(Available data Opens)

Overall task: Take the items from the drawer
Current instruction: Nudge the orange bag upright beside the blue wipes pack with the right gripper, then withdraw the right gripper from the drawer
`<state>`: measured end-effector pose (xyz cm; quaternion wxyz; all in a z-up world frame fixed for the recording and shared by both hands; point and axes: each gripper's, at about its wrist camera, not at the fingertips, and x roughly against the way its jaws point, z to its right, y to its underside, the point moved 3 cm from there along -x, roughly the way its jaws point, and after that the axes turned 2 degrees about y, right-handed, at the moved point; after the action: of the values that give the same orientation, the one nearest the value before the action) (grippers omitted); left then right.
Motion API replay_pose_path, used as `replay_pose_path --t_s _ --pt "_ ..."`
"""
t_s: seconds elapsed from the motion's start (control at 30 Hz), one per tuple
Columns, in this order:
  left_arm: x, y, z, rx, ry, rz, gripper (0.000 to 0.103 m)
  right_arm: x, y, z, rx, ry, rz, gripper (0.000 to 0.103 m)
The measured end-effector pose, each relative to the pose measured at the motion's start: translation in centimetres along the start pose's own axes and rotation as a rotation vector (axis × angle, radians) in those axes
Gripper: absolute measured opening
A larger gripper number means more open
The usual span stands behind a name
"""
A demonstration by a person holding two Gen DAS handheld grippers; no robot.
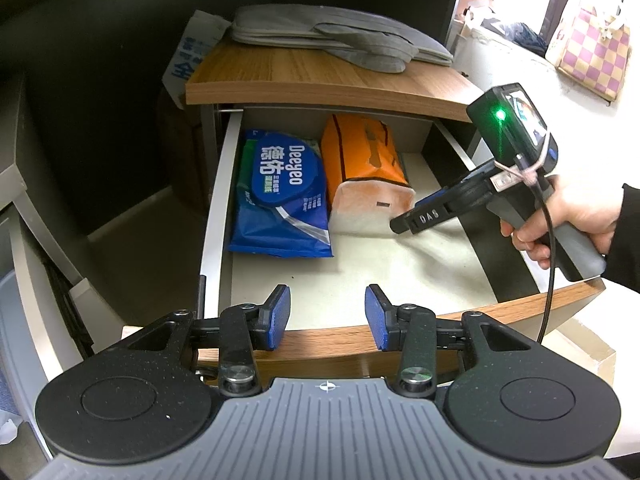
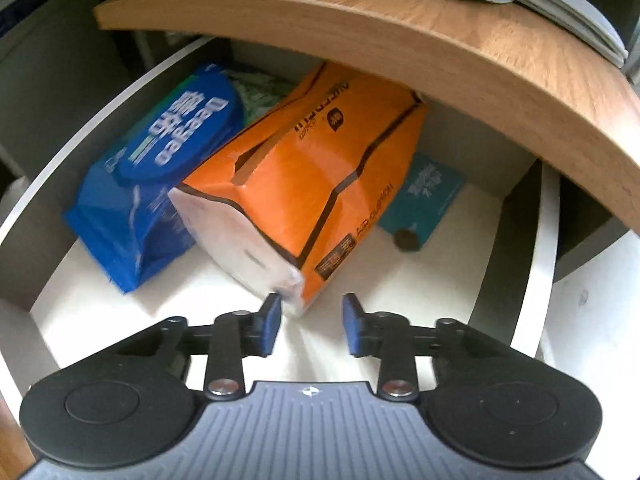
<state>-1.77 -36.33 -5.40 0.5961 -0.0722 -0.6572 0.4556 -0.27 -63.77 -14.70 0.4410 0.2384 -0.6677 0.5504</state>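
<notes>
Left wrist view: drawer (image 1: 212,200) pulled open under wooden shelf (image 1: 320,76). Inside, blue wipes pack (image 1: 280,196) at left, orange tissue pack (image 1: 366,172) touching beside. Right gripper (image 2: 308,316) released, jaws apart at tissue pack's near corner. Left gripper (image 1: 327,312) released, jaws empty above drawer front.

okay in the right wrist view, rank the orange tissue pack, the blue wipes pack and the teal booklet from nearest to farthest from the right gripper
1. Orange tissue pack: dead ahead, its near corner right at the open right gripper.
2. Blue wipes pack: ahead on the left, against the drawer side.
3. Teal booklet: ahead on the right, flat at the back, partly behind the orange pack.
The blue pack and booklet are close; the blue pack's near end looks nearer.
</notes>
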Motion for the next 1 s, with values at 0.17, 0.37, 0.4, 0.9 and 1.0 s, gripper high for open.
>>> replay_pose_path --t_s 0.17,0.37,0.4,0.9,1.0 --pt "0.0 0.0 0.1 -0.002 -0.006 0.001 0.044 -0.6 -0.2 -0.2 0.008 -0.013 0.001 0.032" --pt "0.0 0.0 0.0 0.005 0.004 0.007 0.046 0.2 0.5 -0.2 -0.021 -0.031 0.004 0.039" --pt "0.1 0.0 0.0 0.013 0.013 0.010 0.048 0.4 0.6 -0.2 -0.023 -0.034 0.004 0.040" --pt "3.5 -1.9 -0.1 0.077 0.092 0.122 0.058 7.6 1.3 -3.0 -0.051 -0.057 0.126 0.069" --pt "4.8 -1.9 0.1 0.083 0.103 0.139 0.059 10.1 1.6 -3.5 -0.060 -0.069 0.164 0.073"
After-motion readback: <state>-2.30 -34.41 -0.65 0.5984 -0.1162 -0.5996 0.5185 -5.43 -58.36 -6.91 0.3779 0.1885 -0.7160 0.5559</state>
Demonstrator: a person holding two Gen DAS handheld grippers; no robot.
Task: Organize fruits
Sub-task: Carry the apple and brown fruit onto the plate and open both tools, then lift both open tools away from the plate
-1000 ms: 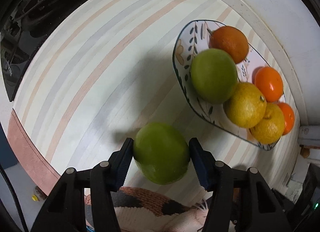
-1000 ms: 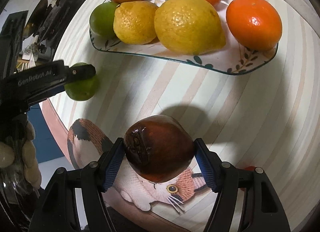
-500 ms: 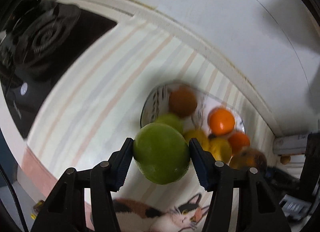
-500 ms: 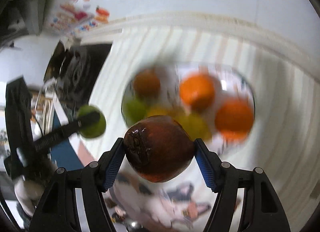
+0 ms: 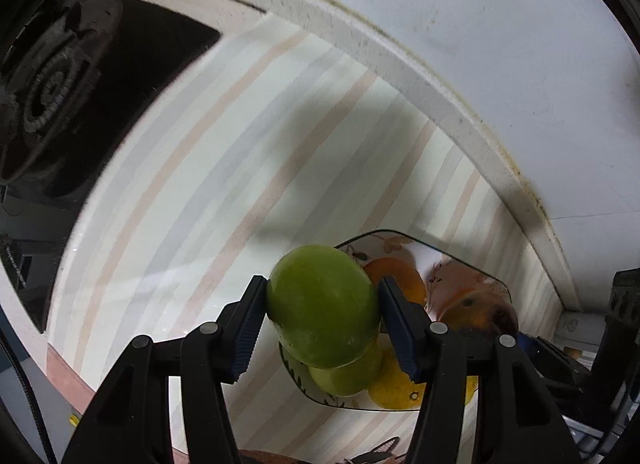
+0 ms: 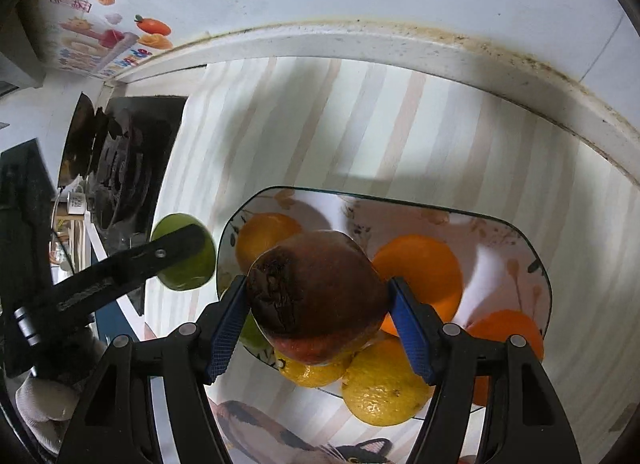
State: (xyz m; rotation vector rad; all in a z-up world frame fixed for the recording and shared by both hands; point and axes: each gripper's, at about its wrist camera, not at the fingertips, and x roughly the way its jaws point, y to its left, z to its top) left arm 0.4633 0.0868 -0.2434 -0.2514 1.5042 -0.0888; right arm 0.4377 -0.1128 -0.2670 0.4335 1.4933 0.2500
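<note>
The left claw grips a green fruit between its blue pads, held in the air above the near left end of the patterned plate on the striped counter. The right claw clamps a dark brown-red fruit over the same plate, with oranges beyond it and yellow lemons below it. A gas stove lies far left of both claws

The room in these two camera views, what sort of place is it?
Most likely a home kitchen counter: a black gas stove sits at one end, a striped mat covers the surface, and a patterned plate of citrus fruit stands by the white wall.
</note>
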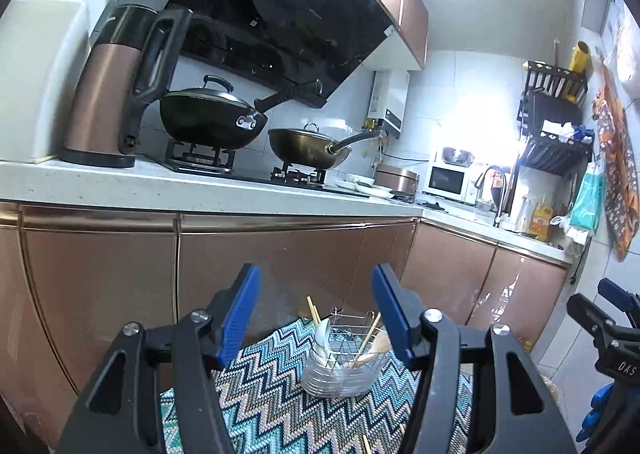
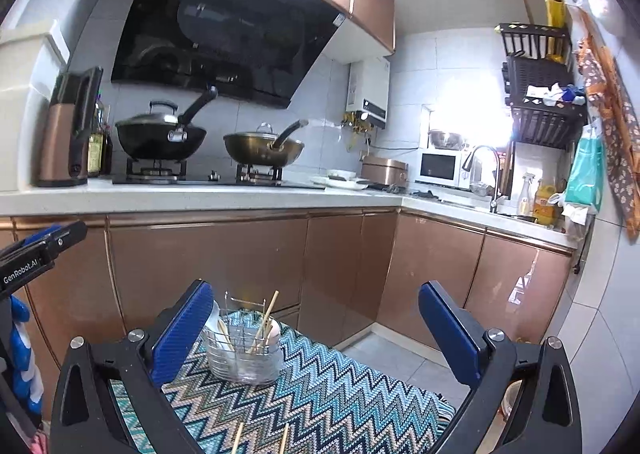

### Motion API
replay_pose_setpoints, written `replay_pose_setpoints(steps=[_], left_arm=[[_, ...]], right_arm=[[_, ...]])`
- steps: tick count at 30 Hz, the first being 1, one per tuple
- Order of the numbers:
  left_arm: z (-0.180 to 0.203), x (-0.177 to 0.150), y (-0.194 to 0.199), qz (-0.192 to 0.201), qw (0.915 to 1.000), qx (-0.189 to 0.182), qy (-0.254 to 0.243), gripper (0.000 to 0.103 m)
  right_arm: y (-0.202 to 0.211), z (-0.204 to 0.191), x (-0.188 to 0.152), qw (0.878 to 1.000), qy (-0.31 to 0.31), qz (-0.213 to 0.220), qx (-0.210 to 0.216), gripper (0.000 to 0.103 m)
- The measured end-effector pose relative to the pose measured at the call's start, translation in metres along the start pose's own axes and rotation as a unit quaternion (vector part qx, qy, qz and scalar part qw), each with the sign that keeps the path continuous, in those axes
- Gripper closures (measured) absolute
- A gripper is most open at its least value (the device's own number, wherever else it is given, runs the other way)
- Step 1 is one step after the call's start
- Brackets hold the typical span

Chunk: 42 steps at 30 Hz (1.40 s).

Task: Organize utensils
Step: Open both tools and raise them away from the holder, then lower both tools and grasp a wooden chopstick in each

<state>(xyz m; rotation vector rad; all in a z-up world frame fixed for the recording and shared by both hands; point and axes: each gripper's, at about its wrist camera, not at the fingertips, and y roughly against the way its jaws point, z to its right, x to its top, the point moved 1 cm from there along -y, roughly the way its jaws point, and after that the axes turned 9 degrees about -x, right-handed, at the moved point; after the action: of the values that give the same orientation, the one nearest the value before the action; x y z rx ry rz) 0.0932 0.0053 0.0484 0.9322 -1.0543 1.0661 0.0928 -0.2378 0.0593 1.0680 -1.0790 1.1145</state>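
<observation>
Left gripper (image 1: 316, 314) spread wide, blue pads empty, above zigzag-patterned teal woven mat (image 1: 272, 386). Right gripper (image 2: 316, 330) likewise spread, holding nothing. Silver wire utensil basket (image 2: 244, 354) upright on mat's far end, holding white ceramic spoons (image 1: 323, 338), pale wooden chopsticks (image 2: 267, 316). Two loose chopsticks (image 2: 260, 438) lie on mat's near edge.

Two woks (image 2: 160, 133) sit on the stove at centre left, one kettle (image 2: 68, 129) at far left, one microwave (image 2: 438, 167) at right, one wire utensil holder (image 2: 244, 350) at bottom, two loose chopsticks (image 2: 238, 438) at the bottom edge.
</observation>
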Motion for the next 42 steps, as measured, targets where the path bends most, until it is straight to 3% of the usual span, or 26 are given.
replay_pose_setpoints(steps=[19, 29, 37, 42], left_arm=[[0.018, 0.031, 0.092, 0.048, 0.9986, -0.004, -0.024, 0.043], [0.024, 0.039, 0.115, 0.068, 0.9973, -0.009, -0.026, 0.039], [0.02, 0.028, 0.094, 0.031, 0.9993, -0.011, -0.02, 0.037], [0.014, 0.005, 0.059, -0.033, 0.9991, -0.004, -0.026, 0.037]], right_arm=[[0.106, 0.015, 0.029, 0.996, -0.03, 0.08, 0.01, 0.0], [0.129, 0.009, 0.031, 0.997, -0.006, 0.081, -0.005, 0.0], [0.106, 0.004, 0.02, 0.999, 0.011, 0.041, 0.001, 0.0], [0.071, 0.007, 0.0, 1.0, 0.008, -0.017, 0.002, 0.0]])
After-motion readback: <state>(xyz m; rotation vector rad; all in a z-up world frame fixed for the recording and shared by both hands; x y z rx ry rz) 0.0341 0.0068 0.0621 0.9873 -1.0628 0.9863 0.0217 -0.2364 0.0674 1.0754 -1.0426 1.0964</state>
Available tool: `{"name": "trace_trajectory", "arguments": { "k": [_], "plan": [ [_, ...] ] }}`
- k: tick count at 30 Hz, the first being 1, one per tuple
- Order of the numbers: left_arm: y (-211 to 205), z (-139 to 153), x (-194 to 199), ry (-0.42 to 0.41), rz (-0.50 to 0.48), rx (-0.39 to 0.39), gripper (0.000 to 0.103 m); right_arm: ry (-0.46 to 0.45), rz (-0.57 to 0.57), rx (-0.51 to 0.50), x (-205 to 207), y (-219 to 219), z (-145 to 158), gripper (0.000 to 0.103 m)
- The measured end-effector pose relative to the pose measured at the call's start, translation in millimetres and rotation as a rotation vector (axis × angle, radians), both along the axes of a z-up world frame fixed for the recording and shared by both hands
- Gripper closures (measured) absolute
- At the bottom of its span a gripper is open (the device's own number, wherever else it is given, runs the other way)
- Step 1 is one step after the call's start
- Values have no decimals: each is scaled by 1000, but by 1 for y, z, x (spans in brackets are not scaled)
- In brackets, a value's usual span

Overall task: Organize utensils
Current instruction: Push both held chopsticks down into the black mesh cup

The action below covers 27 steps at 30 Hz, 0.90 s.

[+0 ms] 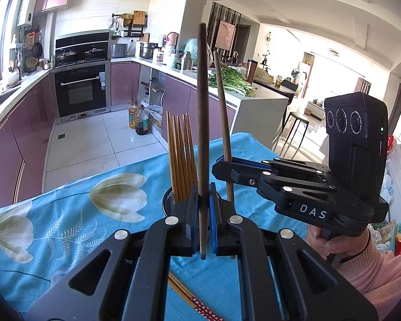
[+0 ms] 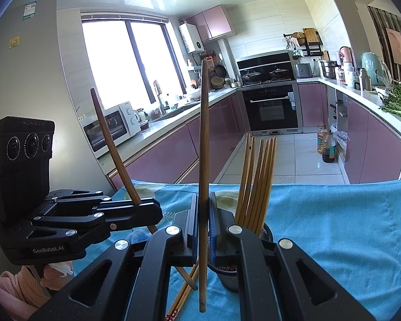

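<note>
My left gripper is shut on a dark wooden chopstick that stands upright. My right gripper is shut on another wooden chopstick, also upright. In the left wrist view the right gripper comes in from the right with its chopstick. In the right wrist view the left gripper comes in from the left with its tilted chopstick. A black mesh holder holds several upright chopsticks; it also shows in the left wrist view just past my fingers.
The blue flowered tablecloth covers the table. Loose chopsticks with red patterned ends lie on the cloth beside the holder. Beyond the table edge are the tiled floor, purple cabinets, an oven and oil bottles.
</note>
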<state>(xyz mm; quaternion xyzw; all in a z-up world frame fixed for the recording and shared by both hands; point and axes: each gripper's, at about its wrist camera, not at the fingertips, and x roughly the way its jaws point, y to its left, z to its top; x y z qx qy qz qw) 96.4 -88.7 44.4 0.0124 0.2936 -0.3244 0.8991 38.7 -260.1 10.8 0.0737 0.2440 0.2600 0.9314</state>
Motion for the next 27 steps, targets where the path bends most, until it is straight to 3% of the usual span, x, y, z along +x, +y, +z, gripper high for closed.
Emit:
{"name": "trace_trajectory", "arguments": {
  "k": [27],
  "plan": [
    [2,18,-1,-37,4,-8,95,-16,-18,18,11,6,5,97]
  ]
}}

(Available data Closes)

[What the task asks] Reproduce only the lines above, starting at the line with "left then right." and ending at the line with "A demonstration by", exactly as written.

[Written response]
`<state>`: measured end-effector pose (xyz cm; quaternion wxyz; all in a z-up world frame fixed for the recording and shared by both hands; point and axes: each gripper's, at about its wrist camera, not at the fingertips, and x roughly against the way its jaws point, z to its right, y to its underside, the point moved 3 cm from there along -x, roughly the way its jaws point, and after that the axes turned 2 degrees about y, right-handed, at the moved point; after the action: of the values that give the same orientation, the one nearest the value before the action) (grippers omitted); left then right.
Motion API replay_pose_path, used as `replay_pose_path --t_s _ --pt "_ ..."`
"""
t_s: seconds elapsed from the motion's start (control at 30 Hz), one per tuple
Columns, in this order:
  left_arm: x, y, z, rx, ry, rz, gripper (0.000 to 0.103 m)
  right_arm: x, y, z, rx, ry, rz, gripper (0.000 to 0.103 m)
The measured end-effector pose, each relative to the pose measured at the motion's start: translation in centimetres along the start pose's own axes and rotation as a rotation vector (axis × angle, radians) in those axes
Gripper: absolute measured opening
A larger gripper number means more open
The usual span stands behind a name
"""
A demonstration by a person holding two Gen DAS handheld grippers; no robot.

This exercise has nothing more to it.